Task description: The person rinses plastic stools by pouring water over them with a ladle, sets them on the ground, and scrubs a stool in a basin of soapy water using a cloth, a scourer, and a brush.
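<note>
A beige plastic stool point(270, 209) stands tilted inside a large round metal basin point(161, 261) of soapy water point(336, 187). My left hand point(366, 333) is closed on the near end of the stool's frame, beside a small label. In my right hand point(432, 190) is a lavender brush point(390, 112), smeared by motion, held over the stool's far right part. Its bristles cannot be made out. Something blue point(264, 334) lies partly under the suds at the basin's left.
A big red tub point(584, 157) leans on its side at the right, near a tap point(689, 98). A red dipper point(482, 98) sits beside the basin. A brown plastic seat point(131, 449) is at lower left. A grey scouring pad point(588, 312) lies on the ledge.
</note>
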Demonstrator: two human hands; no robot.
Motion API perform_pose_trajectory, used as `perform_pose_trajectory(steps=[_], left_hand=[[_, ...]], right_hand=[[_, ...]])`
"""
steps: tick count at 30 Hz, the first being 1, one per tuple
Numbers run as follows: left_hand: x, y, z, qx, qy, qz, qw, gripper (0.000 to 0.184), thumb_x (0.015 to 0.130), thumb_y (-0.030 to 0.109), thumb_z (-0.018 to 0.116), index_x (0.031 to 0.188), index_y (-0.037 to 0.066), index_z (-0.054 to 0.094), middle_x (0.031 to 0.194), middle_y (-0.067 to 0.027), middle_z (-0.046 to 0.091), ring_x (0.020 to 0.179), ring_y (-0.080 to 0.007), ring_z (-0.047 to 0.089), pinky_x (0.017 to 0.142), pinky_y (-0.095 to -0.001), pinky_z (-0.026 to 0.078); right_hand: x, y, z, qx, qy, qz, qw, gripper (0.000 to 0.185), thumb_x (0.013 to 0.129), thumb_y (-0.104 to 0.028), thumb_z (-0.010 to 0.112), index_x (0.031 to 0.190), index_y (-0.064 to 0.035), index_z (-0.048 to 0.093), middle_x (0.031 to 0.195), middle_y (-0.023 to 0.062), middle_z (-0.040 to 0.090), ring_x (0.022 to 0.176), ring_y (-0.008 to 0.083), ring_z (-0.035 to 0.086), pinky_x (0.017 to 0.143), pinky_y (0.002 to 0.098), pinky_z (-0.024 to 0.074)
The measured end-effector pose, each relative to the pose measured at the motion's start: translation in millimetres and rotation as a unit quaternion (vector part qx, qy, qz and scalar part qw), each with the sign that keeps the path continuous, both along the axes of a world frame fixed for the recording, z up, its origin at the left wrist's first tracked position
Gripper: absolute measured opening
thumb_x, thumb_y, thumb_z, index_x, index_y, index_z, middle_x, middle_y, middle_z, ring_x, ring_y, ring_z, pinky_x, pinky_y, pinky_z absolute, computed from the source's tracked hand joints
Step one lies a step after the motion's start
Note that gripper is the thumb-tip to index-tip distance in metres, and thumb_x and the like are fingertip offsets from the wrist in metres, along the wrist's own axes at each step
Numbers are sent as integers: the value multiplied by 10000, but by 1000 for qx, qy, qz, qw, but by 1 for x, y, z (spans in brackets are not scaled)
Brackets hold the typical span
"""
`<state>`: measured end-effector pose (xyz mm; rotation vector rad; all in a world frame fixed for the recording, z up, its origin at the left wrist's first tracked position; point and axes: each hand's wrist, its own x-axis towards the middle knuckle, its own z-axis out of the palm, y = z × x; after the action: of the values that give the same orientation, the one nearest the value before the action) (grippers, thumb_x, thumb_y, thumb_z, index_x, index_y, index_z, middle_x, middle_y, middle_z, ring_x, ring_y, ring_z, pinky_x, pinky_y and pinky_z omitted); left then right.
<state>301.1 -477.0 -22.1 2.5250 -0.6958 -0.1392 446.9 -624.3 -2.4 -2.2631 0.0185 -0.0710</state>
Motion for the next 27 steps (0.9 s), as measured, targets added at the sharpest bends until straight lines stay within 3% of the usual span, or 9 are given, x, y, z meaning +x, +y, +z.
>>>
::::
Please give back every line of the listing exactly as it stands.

- PROBLEM SOLUTION -
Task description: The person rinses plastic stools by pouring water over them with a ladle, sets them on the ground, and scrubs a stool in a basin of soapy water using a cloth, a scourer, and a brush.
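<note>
A beige plastic stool point(270, 209) stands tilted inside a large round metal basin point(161, 261) of soapy water point(336, 187). My left hand point(366, 333) is closed on the near end of the stool's frame, beside a small label. In my right hand point(432, 190) is a lavender brush point(390, 112), smeared by motion, held over the stool's far right part. Its bristles cannot be made out. Something blue point(264, 334) lies partly under the suds at the basin's left.
A big red tub point(584, 157) leans on its side at the right, near a tap point(689, 98). A red dipper point(482, 98) sits beside the basin. A brown plastic seat point(131, 449) is at lower left. A grey scouring pad point(588, 312) lies on the ledge.
</note>
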Demonstrator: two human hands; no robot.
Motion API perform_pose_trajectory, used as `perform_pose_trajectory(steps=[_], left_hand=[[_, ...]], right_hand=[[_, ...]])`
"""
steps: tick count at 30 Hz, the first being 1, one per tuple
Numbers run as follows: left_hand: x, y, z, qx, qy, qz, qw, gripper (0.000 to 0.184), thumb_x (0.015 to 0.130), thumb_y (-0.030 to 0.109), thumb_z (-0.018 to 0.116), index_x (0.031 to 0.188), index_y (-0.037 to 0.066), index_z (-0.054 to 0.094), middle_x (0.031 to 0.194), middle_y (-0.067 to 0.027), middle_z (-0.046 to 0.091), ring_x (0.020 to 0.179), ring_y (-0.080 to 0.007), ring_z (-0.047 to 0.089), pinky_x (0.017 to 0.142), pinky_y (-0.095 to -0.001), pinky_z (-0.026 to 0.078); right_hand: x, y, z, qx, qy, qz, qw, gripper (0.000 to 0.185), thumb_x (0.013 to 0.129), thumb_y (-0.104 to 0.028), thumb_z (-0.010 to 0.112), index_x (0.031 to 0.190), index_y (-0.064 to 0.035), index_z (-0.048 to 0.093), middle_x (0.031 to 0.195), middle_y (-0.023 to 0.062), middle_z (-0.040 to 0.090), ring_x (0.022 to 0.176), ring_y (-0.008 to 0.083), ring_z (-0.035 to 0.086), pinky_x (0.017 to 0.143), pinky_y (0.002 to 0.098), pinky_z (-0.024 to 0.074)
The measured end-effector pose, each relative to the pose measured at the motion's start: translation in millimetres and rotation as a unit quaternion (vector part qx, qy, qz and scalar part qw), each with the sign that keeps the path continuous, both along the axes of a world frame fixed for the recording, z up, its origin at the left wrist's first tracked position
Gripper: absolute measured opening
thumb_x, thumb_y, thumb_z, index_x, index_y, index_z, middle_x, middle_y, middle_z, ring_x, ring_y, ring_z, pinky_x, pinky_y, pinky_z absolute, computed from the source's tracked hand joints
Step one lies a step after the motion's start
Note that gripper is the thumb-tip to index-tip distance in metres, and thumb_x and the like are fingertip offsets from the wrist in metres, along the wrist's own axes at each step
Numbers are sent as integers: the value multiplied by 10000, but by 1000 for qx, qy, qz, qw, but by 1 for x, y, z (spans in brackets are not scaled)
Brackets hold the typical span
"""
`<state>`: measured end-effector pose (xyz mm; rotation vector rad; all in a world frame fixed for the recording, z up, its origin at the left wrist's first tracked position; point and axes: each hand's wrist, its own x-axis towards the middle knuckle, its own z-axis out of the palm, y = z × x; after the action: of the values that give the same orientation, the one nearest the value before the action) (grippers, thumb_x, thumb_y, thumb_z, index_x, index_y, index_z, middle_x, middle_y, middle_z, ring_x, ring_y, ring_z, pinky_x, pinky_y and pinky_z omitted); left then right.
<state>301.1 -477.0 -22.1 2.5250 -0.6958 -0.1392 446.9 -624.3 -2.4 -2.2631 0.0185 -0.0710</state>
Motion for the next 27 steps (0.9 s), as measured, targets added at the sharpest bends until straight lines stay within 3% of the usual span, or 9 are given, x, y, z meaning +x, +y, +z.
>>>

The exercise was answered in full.